Even less is known about the effects of linear
infrastructure clearings on the disturbance regimes and ecology of
adjacent forest. Tree mortality may be elevated near the edges of
such clearings in tropical rainforest in non-cyclonic conditions.
However, it is not known whether increased wind exposure at the
edges of linear clearings increases rates of vegetation damage and
mortality in either normal weather conditions or during intense
storms and tropical cyclones. Although there have been anecdotal
reports of increased cyclone damage to rainforest near roads and
railways in northeastern Australia, the relationship between
proximity to linear clearings and cyclone damage has never been
directly examined. If severe wind storms do lead to elevated levels
of tree damage and mortality near powerline edges, this may have
implications for the dynamics (recruitment, growth and mortality
rates) of rainforest tree communities and subsequently, their
species composition and diversity.
On 20 March 2006, Severe Tropical Cyclone
Larry passed directly over the Wooroonooran National Park
in the Wet Tropics World Heritage Area of northeastern Queensland.
Research sites had previously been established along the Kareeya to
Innisfail powerline, along the Palmerston Highway and along
Henrietta Creek; all were within the path of the most destructive
core of the cyclone.

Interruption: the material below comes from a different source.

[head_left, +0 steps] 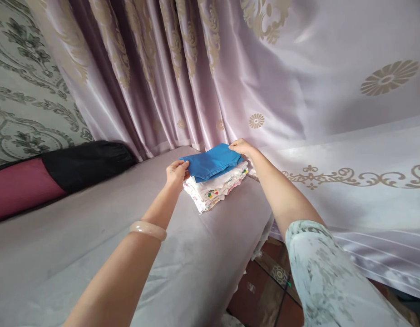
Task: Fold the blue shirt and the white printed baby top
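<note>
The folded blue cloth (213, 161) hides much of the top of the white, colour-printed cloth stack (211, 196). The view's left edge cuts off the long black-and-maroon fabric bundle (60, 177). A bright green fleck (289, 284) is too small to identify.

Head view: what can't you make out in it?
All in the head view:
- Top face of the white printed cloth stack: mostly covered by the folded blue cloth.
- Number of pieces in that stack: layered edges too small and blended to count.
- Whole length of the pink-and-black padded roll: cut off by the left edge.
- The green scrap on the tiled floor: too small to identify.
- What lies behind the curtain: hidden by its fabric.
</note>
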`<act>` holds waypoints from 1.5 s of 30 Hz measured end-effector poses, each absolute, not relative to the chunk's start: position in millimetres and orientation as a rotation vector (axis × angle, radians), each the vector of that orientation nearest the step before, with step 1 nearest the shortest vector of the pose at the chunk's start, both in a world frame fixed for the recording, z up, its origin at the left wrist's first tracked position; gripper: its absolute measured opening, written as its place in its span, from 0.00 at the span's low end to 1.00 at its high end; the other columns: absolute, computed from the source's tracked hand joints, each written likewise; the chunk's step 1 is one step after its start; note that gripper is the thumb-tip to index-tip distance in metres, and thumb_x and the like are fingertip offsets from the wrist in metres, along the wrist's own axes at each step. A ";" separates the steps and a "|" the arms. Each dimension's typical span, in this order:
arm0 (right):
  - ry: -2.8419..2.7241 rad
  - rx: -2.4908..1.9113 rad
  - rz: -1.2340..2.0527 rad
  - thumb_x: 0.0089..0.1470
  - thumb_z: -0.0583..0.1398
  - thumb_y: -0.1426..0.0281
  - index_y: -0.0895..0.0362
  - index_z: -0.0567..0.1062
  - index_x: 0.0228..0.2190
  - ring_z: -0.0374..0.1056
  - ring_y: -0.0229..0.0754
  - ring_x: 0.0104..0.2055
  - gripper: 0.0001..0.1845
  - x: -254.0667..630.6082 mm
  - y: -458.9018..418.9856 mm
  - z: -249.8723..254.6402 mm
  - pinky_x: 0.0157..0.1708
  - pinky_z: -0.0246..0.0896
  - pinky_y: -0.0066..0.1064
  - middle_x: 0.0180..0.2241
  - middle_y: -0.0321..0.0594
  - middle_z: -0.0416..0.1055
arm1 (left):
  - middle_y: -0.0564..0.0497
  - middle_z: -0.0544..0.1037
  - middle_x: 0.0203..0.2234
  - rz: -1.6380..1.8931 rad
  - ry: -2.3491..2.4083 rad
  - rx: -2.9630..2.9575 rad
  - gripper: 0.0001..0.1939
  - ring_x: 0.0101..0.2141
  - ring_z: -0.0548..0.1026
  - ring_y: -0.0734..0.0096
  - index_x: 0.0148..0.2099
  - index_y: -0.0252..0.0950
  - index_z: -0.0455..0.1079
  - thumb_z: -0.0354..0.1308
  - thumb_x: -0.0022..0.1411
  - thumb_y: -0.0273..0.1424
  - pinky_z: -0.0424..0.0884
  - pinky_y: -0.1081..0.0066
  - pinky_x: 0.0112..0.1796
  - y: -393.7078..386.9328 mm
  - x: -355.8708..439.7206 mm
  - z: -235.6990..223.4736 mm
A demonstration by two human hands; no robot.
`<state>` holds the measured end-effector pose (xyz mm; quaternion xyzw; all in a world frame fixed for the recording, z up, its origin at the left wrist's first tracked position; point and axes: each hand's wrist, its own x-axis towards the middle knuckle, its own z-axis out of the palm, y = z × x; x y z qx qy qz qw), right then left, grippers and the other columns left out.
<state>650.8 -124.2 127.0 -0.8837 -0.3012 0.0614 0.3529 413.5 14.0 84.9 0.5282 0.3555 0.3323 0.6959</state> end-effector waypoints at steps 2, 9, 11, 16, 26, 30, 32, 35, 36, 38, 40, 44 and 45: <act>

Initial reconnaissance indicated that these
sites were severely damaged (although not completely devastated)
and that most of the original site markers had survived the
cyclone. This provided a rare opportunity to compare measurements
taken before the cyclone with those taken after the cyclone, and to
determine whether severe storm damage is greater near the edges of
powerline clearings (as well as highway clearings and natural
watercourses) than in the rainforest interior.
Two research
questions were investigated:
-
Is cyclone damage to trees and saplings greater near the edges
of linear canopy openings (powerline clearings, highways and
watercourses) that in the rainforest interior?
-
What are the subsequent changes in understorey microclimate
(light intensity, air temperature and humidity, soil temperature
and moisture and wind speed) near the edges of linear canopy
openings?
The findings of this study, along with management
recommendations, are presented in this report.